I'm lying in a bark hut surrounded by strange men. One sits smoking pungent tobacco rolled into a long, fat spear, a caricature of a Rastaman's joint. Two others chew betel nut, their mouths a bright, frothy red. Curled up in the corner, my friend George Houde is sleeping the sleep of the dead while rats play at his feet.
Sidelined by a steep, muddy trail and a bad fall, we're here because I tore my ACL while attempting a 130-mile trek across Papua New Guinea. Now George, a reporter on leave from the Chicago Tribune and part of our eight-person team, and I are back in the inland village where we started our trek on foot. My goal of following in the footsteps of a group of World War II soldiers via what they called the Kapa Kapa Trail (a mispronunciation of Gabagaba, the coastal village where the route begins), which runs across Papua New Guinea from its south coast to its north, is in serious peril. It's the first day of the trip.
In October 1942, during a march considered one of the cruelest in modern military history, 1,200 ill-equipped, untrained American troops from the 32nd Infantry Division endured more than a month of suffering on the Kapa Kapa en route to the north-coast battlefields at Buna, where the Imperial Japanese Army was waiting.At least two men died of exhaustion during the crossing, and the rest were physically shattered by the trek. Remarkably, after nine weeks of fighting in stinking, hip-deep swamps full of floating corpses bloated by the heat, the Allied troops finally dislodged the Japanese from Buna. But the victory came at a cost. According to General Robert Eichelberger, the commanding officer, fatalities "closely approached, percentage-wise, the heaviest losses in our own Civil War battles."

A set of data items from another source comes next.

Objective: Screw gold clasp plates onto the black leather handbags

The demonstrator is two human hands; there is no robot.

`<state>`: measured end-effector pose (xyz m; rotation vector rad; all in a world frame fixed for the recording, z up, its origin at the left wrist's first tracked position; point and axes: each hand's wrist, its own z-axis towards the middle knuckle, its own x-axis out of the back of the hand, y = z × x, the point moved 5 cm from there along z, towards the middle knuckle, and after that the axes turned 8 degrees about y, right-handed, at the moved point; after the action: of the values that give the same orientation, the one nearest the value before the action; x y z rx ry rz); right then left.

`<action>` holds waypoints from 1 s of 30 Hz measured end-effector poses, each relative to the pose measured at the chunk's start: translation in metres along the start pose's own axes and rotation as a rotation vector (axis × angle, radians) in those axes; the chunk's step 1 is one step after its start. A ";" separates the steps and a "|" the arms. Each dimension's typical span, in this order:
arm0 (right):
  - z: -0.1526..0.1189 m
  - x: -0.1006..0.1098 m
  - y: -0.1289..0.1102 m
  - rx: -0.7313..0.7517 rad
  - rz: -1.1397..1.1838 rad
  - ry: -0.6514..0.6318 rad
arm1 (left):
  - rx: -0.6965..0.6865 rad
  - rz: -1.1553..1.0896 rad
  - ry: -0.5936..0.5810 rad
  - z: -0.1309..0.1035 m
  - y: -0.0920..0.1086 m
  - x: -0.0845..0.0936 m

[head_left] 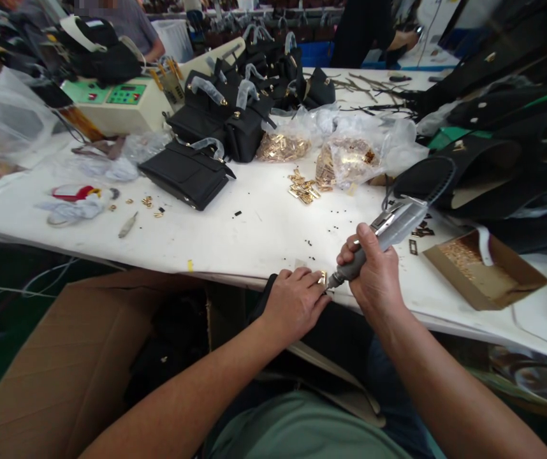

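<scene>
Power screwdriver (400, 223) tilts over the white table's (259, 226) edge.

- Two bare hands of the wearer: one left hand (297, 303), one right hand (373, 268).
- One grey cylindrical power tool (352, 266).
- Two clear plastic bags of gold-coloured metal pieces (285, 146).
- One loose pile of gold-coloured metal pieces (304, 189).
- One shallow brown cardboard tray (507, 290).
- One large brown cardboard box (63, 363).
- Stacked black handbags (247, 127): several, overlapping, exact number indeterminable.
</scene>
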<state>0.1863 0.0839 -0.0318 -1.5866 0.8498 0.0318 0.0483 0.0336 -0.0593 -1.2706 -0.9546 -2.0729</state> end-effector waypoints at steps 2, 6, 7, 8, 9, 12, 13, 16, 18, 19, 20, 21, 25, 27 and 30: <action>0.000 0.001 0.001 -0.006 0.002 0.003 | 0.002 -0.009 0.000 0.000 0.000 0.000; -0.002 0.001 0.001 -0.015 0.012 0.001 | 0.006 -0.020 0.011 0.000 0.001 0.002; -0.002 0.000 0.001 -0.014 0.014 0.002 | 0.006 -0.019 0.012 0.001 0.001 0.002; -0.003 0.000 0.001 -0.012 0.013 0.003 | 0.006 -0.016 0.013 0.001 0.001 0.002; -0.004 0.000 0.001 -0.011 0.012 0.004 | 0.007 -0.012 0.015 0.001 0.001 0.002; -0.005 -0.001 0.001 -0.004 0.011 0.003 | 0.013 -0.009 0.019 0.000 0.001 0.001; -0.005 -0.001 0.001 -0.001 0.012 0.003 | 0.013 -0.009 0.018 0.000 0.000 0.001; -0.005 -0.001 0.000 0.010 0.012 0.007 | 0.015 -0.008 0.015 -0.001 0.000 -0.001; -0.005 0.000 0.000 0.021 0.012 0.006 | 0.015 -0.005 0.016 -0.001 -0.001 -0.001; -0.005 0.000 0.000 0.028 0.008 0.005 | 0.014 -0.004 0.015 -0.001 -0.001 -0.001; -0.006 0.000 0.000 0.037 0.002 0.005 | 0.013 -0.003 0.013 -0.001 -0.001 -0.002; -0.006 0.001 0.000 0.044 -0.006 0.004 | 0.011 -0.002 0.012 -0.001 -0.001 -0.002; -0.007 0.003 0.003 0.059 -0.029 0.008 | 0.006 0.004 0.012 -0.001 -0.001 -0.001; -0.007 0.004 0.003 0.064 -0.032 0.014 | 0.007 0.007 0.009 -0.001 -0.001 0.000; -0.007 0.004 0.004 0.064 -0.037 0.017 | 0.009 0.012 0.001 0.000 -0.001 0.001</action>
<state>0.1840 0.0755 -0.0354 -1.5435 0.8264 -0.0347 0.0475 0.0337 -0.0591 -1.2672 -0.9522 -2.0579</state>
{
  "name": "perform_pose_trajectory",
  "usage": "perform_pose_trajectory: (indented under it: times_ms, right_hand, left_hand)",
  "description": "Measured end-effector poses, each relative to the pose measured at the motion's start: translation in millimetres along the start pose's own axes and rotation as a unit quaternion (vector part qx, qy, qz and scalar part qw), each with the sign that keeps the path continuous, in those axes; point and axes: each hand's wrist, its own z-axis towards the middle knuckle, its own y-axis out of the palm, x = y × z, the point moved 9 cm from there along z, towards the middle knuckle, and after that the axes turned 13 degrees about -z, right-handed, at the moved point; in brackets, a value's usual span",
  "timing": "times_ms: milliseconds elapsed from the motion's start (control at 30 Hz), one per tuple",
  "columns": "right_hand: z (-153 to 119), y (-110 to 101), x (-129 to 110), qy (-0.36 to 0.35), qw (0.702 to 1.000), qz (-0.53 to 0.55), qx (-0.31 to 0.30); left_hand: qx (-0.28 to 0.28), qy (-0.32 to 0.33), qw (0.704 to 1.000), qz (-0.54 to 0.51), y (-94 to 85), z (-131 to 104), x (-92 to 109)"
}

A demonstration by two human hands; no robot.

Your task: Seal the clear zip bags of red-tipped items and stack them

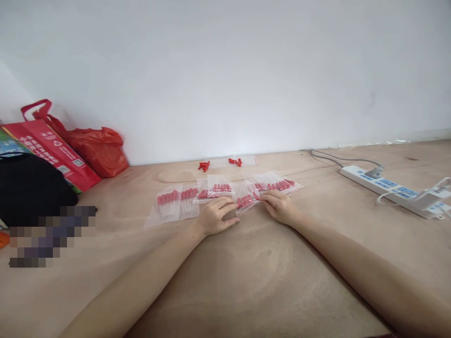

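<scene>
Small clear plastic bags with red-ended pieces lie in an overlapping row on the wooden table. My left hand (pixel 218 217) rests low at the row's middle, thumb and fingers apart, its fingertips at the left edge of one small plastic bag (pixel 245 202). At that bag's right edge are the closed fingertips of my right hand (pixel 281 207), pinching its corner. Left of my hands lies another plastic bag (pixel 168 204) with several red ends side by side. More bags (pixel 276 184) stretch out beyond my right hand. My palms hide parts of the nearest bags.
Loose red pieces (pixel 203 166) and a flat clear bag (pixel 246 160) lie near the wall. A white power strip (pixel 387 188) with grey and white cables is at the right. Red bags (pixel 95 148) and a black bag (pixel 33 190) stand at the left, beside a blurred-out object (pixel 52 237).
</scene>
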Motion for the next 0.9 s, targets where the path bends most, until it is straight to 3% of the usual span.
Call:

The soldiers' memories are still searing. "If I owned New Guinea and I owned Hell, I would live in Hell and rent out New Guinea," says Buna veteran Bob Hartman.

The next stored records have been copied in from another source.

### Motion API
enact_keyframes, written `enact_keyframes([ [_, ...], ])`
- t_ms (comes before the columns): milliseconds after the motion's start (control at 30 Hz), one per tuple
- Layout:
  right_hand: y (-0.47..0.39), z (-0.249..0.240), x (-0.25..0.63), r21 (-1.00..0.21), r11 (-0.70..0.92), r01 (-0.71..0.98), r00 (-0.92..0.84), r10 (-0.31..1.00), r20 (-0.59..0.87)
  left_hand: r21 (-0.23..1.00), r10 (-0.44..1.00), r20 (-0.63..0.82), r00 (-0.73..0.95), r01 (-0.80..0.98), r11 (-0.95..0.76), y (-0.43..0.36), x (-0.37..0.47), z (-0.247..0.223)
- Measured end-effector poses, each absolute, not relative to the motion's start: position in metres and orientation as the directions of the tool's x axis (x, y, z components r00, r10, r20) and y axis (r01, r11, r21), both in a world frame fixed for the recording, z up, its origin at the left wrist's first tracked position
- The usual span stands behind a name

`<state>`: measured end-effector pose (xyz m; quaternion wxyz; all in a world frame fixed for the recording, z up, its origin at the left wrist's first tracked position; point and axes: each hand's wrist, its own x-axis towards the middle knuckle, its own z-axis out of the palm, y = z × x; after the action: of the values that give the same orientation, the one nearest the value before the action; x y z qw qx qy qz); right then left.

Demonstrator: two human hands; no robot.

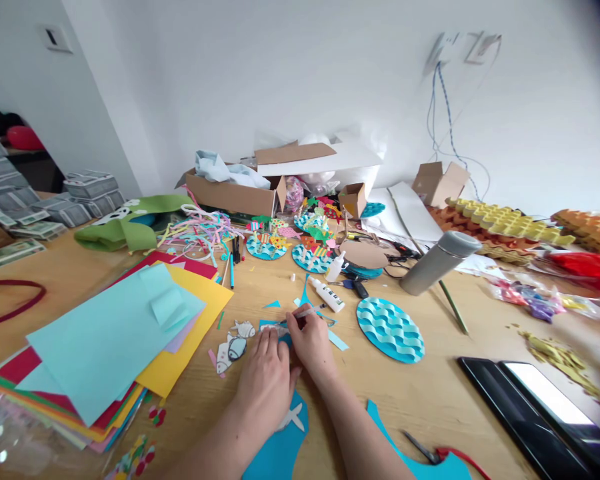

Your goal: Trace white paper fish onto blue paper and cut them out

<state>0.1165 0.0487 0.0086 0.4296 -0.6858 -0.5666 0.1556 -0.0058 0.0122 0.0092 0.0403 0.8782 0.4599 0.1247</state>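
Observation:
My right hand (311, 339) grips a slim pen (306, 312), its tip low over a small piece of blue paper. My left hand (266, 368) lies flat beside it, fingers stretched out and pressing on the blue paper and a white paper cut-out (275, 329). Part of that cut-out is hidden under the fingers. Left of my hands lie white paper fish (237, 348) with drawn outlines. Beneath my wrists a larger blue sheet (280, 450) carries a white fish-shaped piece (293, 418).
A glue bottle (329, 295) and a wavy blue oval (390, 330) lie beyond my right hand. Scissors (433, 453) rest on blue paper at the front. Coloured sheets (105, 340) are stacked left. A grey flask (440, 262) and two phones (535, 413) are right.

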Motion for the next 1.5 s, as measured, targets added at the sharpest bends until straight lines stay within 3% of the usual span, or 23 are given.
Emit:
enact_keyframes([
  [467,0.0454,0.0088,0.1116,-0.694,0.068,0.717,0.224,0.920,0.322,0.209,0.806,0.248,0.537,0.783,-0.586,0.0129,-0.0059,0.0034],
  [1500,0.0484,0.0126,0.1196,-0.757,-0.019,0.653,0.310,0.919,0.244,0.124,0.811,0.234,0.537,0.811,-0.572,0.0145,-0.0068,0.0019],
])
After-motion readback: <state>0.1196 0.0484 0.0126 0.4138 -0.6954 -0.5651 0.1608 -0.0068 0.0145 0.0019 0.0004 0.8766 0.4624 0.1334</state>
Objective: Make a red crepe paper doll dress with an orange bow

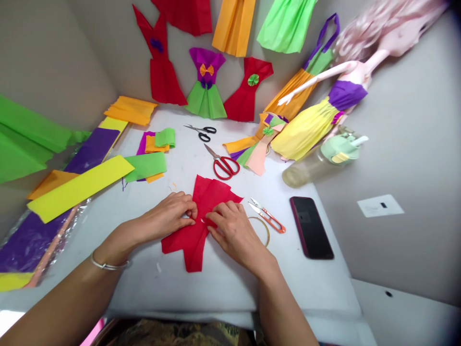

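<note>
A red crepe-paper dress (194, 257) lies flat on the white-covered table, its pleated, flared end away from me and its narrower pieces towards me. My left hand (177, 211) is closed at the left side of its waist, thumb and fingers pinching the paper. From the right, my right hand (230, 226) pinches the same narrow middle, fingers bent. A small white bit shows between the fingertips, too small to name. Just right of my right hand are orange-handled thread snips (268, 216) and a thin yellowish ring (267, 233), partly hidden by that hand.
Red-handled scissors (226, 167) and black-handled scissors (203, 130) lie beyond the dress. Folded crepe paper (146, 166) and long strips (82, 187) fill the left. At right are a phone (311, 228), a bottle (320, 161) and a doll (320, 120). Paper dresses (207, 81) line the wall.
</note>
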The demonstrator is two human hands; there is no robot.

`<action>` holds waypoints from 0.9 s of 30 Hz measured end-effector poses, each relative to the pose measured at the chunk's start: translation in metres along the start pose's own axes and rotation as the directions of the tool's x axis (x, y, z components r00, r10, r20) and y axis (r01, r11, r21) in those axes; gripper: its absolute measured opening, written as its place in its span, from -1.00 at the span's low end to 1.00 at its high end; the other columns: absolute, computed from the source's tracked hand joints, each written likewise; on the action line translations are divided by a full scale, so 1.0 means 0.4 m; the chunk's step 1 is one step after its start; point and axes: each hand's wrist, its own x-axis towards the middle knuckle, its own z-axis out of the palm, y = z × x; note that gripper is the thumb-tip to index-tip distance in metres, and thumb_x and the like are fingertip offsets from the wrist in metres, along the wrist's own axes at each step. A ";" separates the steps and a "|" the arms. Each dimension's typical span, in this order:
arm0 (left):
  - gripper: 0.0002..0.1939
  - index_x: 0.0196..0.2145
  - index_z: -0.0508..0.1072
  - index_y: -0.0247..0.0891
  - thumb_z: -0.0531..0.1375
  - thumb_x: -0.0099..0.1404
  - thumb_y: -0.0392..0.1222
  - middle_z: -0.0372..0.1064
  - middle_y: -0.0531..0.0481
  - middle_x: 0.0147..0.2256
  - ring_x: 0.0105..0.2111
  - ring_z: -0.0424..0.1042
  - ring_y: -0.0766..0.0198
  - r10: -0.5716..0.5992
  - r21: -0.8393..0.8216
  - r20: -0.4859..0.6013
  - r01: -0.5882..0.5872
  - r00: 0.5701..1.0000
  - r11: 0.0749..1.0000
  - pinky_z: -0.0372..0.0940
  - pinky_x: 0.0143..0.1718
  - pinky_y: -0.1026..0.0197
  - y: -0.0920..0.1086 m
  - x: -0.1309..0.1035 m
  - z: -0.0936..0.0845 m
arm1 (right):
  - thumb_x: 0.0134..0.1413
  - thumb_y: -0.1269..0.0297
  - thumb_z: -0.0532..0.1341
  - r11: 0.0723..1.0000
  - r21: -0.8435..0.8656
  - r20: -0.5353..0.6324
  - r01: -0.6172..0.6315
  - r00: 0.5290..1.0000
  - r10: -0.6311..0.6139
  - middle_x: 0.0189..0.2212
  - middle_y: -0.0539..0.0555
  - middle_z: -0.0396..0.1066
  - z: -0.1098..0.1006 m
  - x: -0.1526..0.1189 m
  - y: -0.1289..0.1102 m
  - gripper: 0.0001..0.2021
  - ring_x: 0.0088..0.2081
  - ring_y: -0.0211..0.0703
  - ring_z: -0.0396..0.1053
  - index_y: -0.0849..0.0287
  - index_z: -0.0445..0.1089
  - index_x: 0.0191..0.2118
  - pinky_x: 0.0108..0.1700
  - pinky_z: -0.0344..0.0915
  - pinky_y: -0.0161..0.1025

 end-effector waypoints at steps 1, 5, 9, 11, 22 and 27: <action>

I'm beginning to see what he means. Three years ago, while researching a book on the soldiers' experience, I hatched the idea of repeating the WWII march. If the trek succeeds, it will be the first time in 64 years that a team from outside Papua New Guinea has hiked the trail in its entirety. I'd visited New Guinea four previous times, the last trip just ten months ago, when I came to scout the area. I was advised then by former Australian colonial patrolmen, the Papua New Guinea Defense Force, and a number of trekkers familiar with the New Guinea bush not to attempt the crossing. Even if the route had not been consumed by jungle or erased by torrential rains, I was told, it was at best nothing more than a narrow hunting-and-trading trail that traversed some of the country's most formidable territory. One villager looked into the mountains and whistled through his teeth, "Long way too much." A former government patrolman challenged my sanity. "You're delusional," he said.
The Australians had counseled General Douglas MacArthur against sending men on this route, too the mountain passes were too high, the terrain too rough, the rivers too fast, the tribes unpredictable.
But they went, and now so have I. The sun drifts below the mountains, and the evening is stifling. Dela, the hut's owner, inexplicably refuses to prop open the thin bamboo boards that serve as windows. When I persist, he explains in a mix of English and Motu that there are sorcerers who roam the hills at night, cast deadly spells, and will try to kill me. Just then I hear soft voices outside the hut. Dela opens the door and villagers file in with bowed heads, as if in prayer. They begin to sing, in two-, three-, four-part harmony. It's as if angels have descended.